* **YOUR GOAL**
List each line of the data that holds the string "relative".

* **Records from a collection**
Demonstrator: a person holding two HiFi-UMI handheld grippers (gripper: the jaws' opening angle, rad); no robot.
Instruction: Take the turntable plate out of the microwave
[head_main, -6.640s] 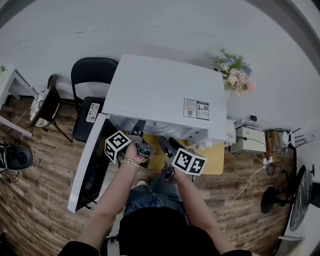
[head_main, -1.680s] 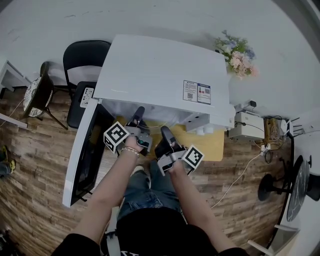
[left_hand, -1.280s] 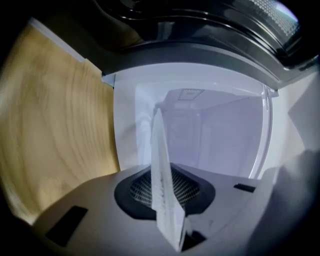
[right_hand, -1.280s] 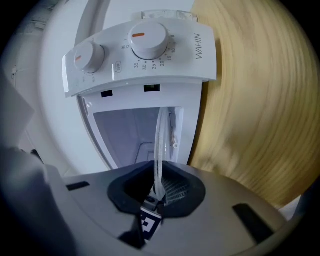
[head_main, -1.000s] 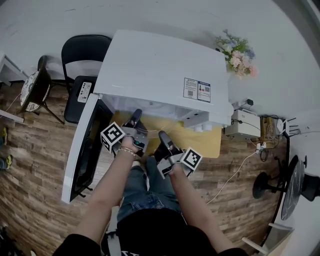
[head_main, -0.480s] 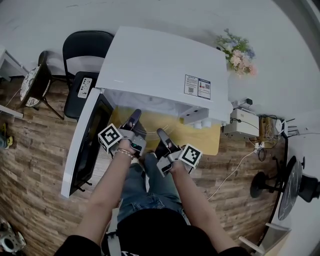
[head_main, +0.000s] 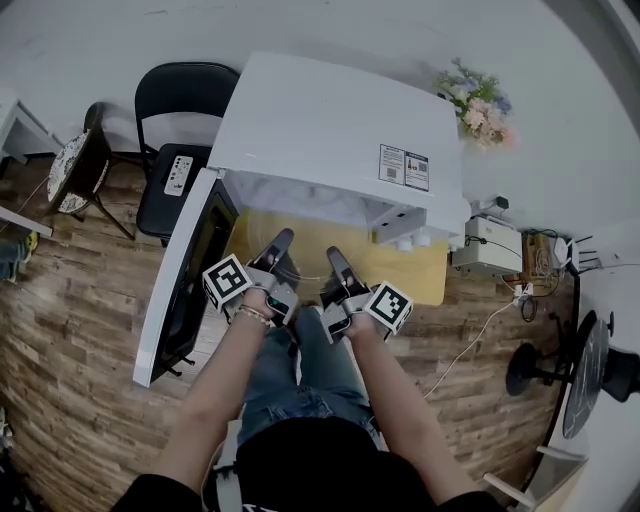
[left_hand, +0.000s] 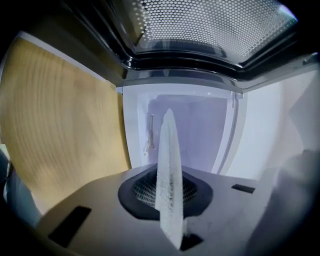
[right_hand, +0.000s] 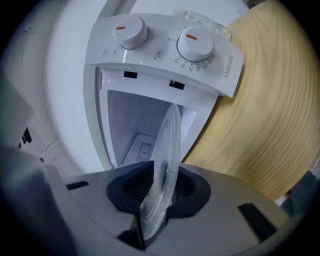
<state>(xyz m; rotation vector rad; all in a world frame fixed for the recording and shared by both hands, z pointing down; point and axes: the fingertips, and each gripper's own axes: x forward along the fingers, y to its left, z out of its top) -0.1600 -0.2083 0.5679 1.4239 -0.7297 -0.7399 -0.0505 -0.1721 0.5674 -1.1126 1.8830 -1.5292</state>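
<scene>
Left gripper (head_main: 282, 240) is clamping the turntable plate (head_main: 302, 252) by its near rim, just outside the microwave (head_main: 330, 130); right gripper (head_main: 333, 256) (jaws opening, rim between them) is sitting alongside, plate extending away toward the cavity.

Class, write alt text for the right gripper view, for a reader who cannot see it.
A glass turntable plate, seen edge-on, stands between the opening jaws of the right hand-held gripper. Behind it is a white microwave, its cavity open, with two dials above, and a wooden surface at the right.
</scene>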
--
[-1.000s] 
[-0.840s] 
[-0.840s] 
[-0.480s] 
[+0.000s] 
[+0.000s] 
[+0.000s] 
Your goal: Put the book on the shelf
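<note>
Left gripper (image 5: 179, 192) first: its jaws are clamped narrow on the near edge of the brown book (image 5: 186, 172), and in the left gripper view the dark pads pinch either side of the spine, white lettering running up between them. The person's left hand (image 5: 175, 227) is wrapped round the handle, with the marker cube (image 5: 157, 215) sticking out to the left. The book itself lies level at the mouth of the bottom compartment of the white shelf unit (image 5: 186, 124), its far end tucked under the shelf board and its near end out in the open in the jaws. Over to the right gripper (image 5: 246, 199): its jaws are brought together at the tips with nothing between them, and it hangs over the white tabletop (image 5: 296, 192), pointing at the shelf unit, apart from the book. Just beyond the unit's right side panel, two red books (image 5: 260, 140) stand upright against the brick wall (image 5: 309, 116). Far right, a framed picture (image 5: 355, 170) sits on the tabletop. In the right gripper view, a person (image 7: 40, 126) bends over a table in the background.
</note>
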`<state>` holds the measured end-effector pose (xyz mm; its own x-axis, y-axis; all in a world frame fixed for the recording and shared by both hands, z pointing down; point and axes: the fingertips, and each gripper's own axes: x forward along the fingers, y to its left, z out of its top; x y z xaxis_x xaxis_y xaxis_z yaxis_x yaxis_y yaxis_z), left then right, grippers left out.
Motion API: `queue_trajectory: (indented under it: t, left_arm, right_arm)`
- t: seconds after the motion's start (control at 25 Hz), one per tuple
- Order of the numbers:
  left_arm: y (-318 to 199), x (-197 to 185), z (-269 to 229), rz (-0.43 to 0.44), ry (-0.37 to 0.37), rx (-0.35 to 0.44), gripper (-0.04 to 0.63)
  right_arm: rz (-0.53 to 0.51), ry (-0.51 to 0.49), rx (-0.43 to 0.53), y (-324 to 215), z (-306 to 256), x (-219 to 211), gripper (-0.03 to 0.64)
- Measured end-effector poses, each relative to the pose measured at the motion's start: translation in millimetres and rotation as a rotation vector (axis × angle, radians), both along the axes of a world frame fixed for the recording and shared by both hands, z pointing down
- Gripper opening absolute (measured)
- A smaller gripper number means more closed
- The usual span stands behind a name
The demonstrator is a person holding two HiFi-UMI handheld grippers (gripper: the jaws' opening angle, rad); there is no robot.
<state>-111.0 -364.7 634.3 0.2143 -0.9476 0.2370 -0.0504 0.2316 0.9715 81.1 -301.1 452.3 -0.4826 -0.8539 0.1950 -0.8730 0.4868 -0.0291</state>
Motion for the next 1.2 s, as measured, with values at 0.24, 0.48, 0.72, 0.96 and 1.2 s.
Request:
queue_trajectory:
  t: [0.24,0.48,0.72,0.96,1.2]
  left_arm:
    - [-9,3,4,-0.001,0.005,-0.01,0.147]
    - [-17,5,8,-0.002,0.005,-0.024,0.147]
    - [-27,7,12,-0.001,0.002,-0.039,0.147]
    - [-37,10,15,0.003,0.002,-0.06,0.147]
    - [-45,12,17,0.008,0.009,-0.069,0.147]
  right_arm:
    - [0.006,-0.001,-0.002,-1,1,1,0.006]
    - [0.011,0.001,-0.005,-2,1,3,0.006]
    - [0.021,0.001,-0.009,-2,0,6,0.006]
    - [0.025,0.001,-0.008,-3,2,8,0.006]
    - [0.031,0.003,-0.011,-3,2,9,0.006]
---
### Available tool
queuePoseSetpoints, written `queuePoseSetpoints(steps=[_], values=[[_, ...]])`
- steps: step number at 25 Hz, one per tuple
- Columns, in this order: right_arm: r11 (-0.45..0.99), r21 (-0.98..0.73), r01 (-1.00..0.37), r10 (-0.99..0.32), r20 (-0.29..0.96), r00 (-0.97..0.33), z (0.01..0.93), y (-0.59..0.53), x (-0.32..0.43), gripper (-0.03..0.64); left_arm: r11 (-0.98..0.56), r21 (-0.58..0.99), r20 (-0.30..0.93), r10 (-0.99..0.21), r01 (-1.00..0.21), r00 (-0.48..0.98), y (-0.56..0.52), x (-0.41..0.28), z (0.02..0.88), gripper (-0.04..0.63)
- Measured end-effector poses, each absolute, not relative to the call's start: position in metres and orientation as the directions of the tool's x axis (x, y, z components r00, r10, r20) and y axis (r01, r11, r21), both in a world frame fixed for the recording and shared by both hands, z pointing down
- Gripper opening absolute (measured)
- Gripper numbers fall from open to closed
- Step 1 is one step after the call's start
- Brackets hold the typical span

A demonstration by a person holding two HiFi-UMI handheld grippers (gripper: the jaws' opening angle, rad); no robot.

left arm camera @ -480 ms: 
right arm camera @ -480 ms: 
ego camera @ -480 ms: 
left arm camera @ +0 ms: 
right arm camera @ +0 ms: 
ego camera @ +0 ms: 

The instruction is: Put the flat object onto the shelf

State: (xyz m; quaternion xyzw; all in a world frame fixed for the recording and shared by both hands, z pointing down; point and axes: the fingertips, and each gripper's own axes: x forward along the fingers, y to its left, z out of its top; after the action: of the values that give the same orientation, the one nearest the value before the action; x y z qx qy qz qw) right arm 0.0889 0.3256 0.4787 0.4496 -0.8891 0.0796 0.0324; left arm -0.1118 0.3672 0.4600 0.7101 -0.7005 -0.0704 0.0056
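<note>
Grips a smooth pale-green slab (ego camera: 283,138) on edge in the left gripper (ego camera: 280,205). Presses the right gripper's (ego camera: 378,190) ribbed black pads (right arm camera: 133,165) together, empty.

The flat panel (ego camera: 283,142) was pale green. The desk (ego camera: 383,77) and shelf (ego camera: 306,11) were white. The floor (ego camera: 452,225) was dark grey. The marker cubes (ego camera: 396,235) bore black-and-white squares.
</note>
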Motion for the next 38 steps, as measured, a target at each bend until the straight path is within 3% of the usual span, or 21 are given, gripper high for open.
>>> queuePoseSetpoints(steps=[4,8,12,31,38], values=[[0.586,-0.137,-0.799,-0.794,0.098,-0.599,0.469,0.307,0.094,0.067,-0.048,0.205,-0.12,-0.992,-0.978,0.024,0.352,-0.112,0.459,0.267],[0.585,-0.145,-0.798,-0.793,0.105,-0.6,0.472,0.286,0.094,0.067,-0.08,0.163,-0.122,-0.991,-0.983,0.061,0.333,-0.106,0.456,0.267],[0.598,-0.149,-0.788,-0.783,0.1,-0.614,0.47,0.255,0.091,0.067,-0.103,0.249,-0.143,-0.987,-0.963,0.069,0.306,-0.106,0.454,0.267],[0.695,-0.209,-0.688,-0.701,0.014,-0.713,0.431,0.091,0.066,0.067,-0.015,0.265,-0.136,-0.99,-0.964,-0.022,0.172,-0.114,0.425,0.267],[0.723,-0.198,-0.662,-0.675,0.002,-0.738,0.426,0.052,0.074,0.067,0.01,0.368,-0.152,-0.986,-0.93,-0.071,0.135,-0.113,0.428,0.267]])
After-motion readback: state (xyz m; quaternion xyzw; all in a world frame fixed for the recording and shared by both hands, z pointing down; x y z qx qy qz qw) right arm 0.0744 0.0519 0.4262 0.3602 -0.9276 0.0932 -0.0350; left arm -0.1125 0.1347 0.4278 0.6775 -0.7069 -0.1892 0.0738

* **ANSWER SPACE**
- Measured end-effector poses, each relative to the pose measured at the motion's start: translation in millimetres and rotation as a rotation vector (axis × angle, radians), both along the axes of a world frame fixed for the recording and shared by both hands, z pointing down
- Measured end-effector poses, each absolute, not relative to the call's start: position in metres and orientation as the directions of the tool's x axis (x, y, z components r00, r10, r20) and y axis (r01, r11, r21), both in a world frame fixed for the recording and shared by both hands, z pointing down

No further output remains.